How to complete this task: Everything below from the line with "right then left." through the line with "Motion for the" should be copied exactly, and nothing else; leave out the pictures.
════════
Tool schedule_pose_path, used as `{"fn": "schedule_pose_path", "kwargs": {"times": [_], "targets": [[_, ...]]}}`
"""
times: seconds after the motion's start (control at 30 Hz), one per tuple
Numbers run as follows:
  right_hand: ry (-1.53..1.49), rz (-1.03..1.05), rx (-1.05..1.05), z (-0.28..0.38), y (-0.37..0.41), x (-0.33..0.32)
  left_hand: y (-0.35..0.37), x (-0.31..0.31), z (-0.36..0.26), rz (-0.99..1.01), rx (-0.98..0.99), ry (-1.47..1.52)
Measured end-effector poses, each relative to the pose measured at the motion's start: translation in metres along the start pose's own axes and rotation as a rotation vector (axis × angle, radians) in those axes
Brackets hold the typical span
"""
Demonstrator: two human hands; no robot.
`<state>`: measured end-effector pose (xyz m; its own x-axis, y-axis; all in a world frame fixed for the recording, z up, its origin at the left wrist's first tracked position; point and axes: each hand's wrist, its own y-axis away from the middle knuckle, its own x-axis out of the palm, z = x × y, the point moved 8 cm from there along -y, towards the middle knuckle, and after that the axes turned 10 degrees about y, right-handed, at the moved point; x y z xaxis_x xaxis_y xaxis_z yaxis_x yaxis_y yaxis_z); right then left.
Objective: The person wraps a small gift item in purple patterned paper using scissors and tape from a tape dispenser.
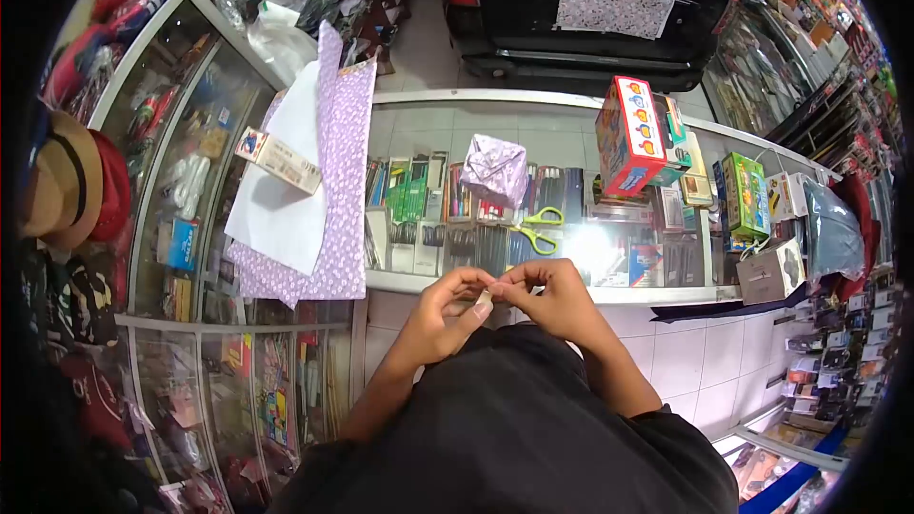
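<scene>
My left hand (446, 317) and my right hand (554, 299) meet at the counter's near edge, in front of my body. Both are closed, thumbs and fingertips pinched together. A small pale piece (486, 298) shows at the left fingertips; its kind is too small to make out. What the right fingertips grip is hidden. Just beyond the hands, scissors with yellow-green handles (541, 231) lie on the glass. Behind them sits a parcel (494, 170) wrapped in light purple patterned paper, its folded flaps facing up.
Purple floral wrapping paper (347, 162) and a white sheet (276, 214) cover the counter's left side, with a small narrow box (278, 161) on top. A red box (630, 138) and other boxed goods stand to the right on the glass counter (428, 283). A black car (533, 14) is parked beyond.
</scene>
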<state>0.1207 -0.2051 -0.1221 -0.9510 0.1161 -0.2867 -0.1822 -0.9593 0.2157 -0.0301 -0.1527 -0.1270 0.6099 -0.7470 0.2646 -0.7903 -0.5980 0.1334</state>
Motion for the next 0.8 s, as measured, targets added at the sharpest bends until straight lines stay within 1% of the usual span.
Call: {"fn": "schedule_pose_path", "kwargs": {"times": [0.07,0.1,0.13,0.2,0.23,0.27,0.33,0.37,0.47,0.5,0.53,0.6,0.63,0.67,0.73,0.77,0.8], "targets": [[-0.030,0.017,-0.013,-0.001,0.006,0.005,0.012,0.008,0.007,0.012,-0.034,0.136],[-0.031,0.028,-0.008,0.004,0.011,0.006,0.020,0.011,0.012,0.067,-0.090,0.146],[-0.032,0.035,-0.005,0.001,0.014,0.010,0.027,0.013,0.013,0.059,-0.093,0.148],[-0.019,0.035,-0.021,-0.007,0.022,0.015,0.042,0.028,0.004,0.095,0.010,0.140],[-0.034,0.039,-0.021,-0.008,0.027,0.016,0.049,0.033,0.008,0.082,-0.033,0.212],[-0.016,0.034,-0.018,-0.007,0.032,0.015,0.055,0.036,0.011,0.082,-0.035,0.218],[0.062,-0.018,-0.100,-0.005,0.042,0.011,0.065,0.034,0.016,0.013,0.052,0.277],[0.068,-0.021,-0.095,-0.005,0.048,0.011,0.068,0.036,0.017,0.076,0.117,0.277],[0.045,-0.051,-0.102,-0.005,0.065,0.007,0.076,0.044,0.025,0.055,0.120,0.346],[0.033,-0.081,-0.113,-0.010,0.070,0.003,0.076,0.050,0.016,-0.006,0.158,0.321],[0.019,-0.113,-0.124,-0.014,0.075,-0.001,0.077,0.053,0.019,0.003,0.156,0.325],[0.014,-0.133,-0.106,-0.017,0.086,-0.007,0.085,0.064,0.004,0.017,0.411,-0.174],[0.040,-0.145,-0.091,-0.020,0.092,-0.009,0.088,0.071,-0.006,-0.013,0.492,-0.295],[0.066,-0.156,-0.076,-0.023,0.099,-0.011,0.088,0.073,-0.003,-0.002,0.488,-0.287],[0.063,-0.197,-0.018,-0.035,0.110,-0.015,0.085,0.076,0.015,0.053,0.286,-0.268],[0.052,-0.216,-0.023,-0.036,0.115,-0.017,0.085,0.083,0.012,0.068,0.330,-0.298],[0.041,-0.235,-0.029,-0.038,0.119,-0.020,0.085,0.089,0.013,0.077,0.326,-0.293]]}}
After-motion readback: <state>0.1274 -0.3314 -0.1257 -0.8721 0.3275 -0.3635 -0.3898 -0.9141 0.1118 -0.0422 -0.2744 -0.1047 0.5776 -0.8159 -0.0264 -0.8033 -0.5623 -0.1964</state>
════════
Answer to this task:
`<state>`: measured end-effector pose (xyz m; its own x-axis, y-axis; all in a world frame fixed for the recording, z up, its origin at the left wrist's first tracked position; point and axes: each hand's wrist, its own y-axis away from the middle knuckle, its own x-axis out of the palm, z = x × y, the point moved 8 cm from there along -y, towards the middle knuckle, and after that the axes turned 10 degrees about y, right-handed, at the moved point; x y z xaxis_x xaxis_y xaxis_z yaxis_x yaxis_y yaxis_z); right then left.
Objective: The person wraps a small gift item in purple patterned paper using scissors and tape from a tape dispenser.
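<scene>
My left hand (446, 317) and my right hand (554, 299) meet at the counter's near edge, in front of my body. Both are closed, thumbs and fingertips pinched together. A small pale piece (486, 298) shows at the left fingertips; its kind is too small to make out. What the right fingertips grip is hidden. Just beyond the hands, scissors with yellow-green handles (541, 231) lie on the glass. Behind them sits a parcel (494, 170) wrapped in light purple patterned paper, its folded flaps facing up.
Purple floral wrapping paper (347, 162) and a white sheet (276, 214) cover the counter's left side, with a small narrow box (278, 161) on top. A red box (630, 138) and other boxed goods stand to the right on the glass counter (428, 283). A black car (533, 14) is parked beyond.
</scene>
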<state>0.1207 -0.2051 -0.1221 -0.9510 0.1161 -0.2867 -0.1822 -0.9593 0.2157 -0.0301 -0.1527 -0.1270 0.6099 -0.7470 0.2646 -0.7903 -0.5980 0.1334</state>
Motion for the next 0.8 s, as measured, targets added at the sharpest bends until straight lines stay within 1% of the usual span.

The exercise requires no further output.